You may need more time per creative drive or you may need less. The time isn't that important — it's the balance of inertia that's doing the work. I suspect that as you get better at this, the time you'll need to push a project through will become shorter; anecdotally, I've been honing this process myself and have noted shorter "discovery to share" periods.
What About Creative Illumination?
There are times when you're wrestling with a particular idea and can't get it out right. It seems that my suggestion to drive a project to completion goes against the creative grain, as it were;Â sometimes you just can't push past a particular point with an idea.
When you reach that point, the best thing to do is to step away from it and put the project on hold. Let your subconscious mind work it out, and in the mean time, do something unrelated to that idea. Exercise, meditate, learn a new skill, or just pick up another project that's different enough from the blocked project.
After a certain point, you'll have an Eureka! moment — when that happens, make that project active and drive it to done. That moment comes with enough energy that you'll be able to get the inertia going all over again.
Realistically, though, every idea is not like this. Most just require pushing through the creative red zone.
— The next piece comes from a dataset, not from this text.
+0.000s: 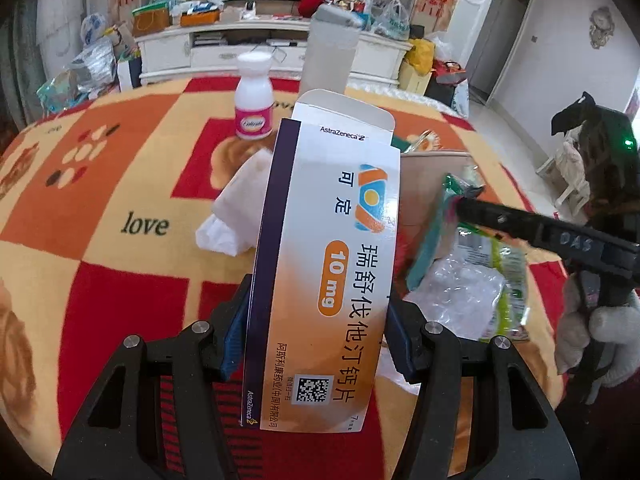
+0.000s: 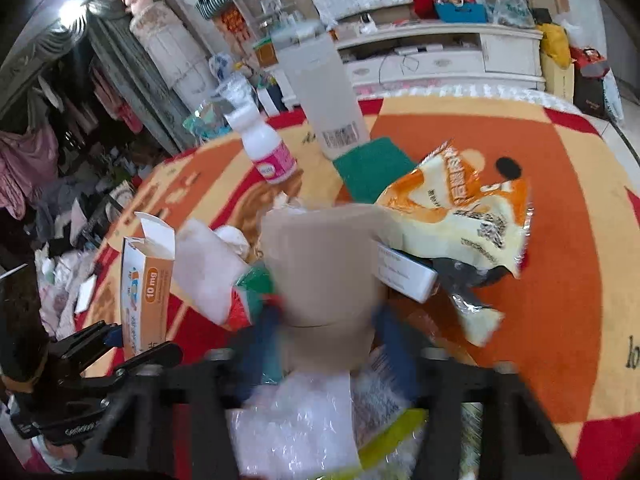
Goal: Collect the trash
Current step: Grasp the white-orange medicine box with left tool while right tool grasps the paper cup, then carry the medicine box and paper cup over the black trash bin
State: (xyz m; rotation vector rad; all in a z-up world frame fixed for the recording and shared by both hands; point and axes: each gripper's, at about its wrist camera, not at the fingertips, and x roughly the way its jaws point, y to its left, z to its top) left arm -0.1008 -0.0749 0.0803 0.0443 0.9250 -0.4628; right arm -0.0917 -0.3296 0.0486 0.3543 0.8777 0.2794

Cherish those ideas that cause you to wrestle — they're the ones that are the most valuable. Understand that they may take more time to percolate and let it happen. This is another benefit of closing project loops as quickly as possible: You gain more clarity and mental energy such that the hard ideas work themselves out faster.
Inertia and the Holidays
You've no doubt lost some project inertia during the holiday season — you can fight it and beat yourself up, or you can go with it. This is a great opportunity to choose the project you're going to kick out the door and which you're going to drop or put on hold.
Make a commitment to drive one project to a certain shareable point in a week's time and do it. At that point, pick another and do it again. Seriously take a second to think about how much better things would be for you if you got one semi-major creative project done and out the door a week rather than twenty-something half-done in that amount of time. A bird in hand is better than two in the bush, after all.
Get those ideas out of the bushes of your mind and into the hands of the people waiting to see what you've created!